This guide cuts straight to what matters: which scopes actually perform when you're running a call at midnight, wind is swirling, and a coyote is slipping through the brush at 200 yards. We dug deep into two of the top contenders from ATN's 6th Generation lineup — the ATN ThOR 6 and the ATN ThOR 6 Mini — to help you figure out which one belongs on your rifle.

Whether you're a hardcore predator hunter running multiple setups a week or a landowner protecting livestock from a coyote problem, this breakdown gives you the real picture on the best thermal scope for coyote hunting available right now.

Why Thermal Is Non-Negotiable for Night Coyote Hunting in 2026

Let's be direct: night vision has its place, but for night coyote hunting, thermal wins every time. Here's why it matters.

Coyotes are masters at staying concealed. In total darkness, they blend into terrain, grass, and brush in ways that defeat illuminator-dependent systems. Thermal imaging detects heat signatures regardless of ambient light, fog, or camouflage. A coyote standing still in a cedar thicket at 3 a.m. is invisible to your eyes and to most night vision — but to a thermal scope, it glows like a beacon.

The key advantages of a quality thermal for predator hunting come down to three things:

  • Detection range that lets you see threats before they see you
  • Fast target acquisition when animals are moving
  • Consistent performance in fog, dust, and cluttered terrain

ATN's 6th Generation thermal engine delivers on all three. The key innovation is their proprietary SharpIR© AI-enhanced imaging, which processes every pixel in real time to sharpen edges, boost contrast, and separate targets from background clutter. That matters enormously when a coyote is trotting across a broken treeline and you have about two seconds to make the shot.

What to Look for in a Coyote Thermal Optic

Before getting into the specific models, here's what separates a capable coyote thermal optic from a mediocre one. Understanding these specs will help you read the comparisons below with more confidence.

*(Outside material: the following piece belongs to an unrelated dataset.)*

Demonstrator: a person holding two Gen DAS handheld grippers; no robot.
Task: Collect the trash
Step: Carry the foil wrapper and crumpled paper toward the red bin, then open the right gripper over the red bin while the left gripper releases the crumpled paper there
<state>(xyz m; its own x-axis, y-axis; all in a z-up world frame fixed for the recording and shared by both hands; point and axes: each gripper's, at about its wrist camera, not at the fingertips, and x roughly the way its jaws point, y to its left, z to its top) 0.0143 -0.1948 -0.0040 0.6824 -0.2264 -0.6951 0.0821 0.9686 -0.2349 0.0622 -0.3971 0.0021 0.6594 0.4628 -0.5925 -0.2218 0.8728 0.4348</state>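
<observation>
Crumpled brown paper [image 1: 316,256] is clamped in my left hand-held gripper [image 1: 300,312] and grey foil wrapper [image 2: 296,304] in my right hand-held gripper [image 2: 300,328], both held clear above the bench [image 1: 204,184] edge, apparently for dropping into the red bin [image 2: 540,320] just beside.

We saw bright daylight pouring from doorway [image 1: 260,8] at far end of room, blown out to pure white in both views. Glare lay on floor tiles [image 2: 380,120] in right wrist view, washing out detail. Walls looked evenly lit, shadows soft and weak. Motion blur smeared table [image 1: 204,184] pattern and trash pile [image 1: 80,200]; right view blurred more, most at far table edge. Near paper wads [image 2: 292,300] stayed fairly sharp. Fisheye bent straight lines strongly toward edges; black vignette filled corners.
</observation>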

Sensor Resolution and NETD

Resolution tells you how much detail the sensor captures. Higher resolution — like 640×512 — means more pixels dedicated to your target, which translates to finer detail at longer ranges. NETD (Noise Equivalent Temperature Difference) measures the sensor's sensitivity to tiny heat differences. A lower NETD value means the sensor can detect fainter heat signatures. For coyote work, a sensor rated at ≤15mK or ≤18mK will reveal animals hidden in brush or moving through low-contrast environments where cheaper sensors miss entirely.

Detection Range

Not all detection ranges are equal. A scope might technically detect a human-sized target at 3,000 meters, but coyote-sized targets require more sensitivity. Look for scopes rated for 1,500 meters or more on smaller targets, especially if you're hunting open country where shots can extend to 300+ yards.

Magnification and Field of View

Coyote calling setups vary wildly. Sometimes you need wide field of view to cover a funnel or food plot. Other times you need tight zoom to confirm a target at 250 yards before breaking the shot. A scope with smooth variable zoom and a wide starting FOV gives you the flexibility to handle both scenarios without swapping setups.

Battery Life and Durability

A coyote hunting scope that dies at hour four of a six-hour session is worthless. Same goes for a scope that fogs internally or shuts down in cold January temperatures. IP67 weatherproofing and a battery life of seven hours or more should be baseline requirements for serious predator hunters.

Target Acquisition Speed

Coyotes respond to calls fast and leave faster. Features like Hot Point Tracking — which instantly highlights the hottest object in the field of view — cut acquisition time dramatically. This isn't a gimmick; it's the difference between a clean shot and watching a dog slip over the ridge.

ATN ThOR 6: The Full-Performance Predator Scope

The ATN ThOR 6 is ATN's flagship thermal riflescope for 2026, and it shows. This is not a scope for casual users. It's a purpose-built, feature-loaded thermal platform designed for hunters and professionals who demand consistent performance in demanding conditions.

Core Sensor Technology

At the heart of the ThOR 6 is ATN's 6th Generation thermal engine. You can choose between 384×288 and 640×512 sensor resolutions, both built on a 12μm pixel pitch. Both configurations feature an ultra-sensitive ≤15mK NETD rating — one of the tightest thermal sensitivity specs available in a consumer hunting optic. What that means practically: this scope detects the faintest heat differences, including a coyote sitting motionless in a brushy draw at 200 yards on a 40-degree night.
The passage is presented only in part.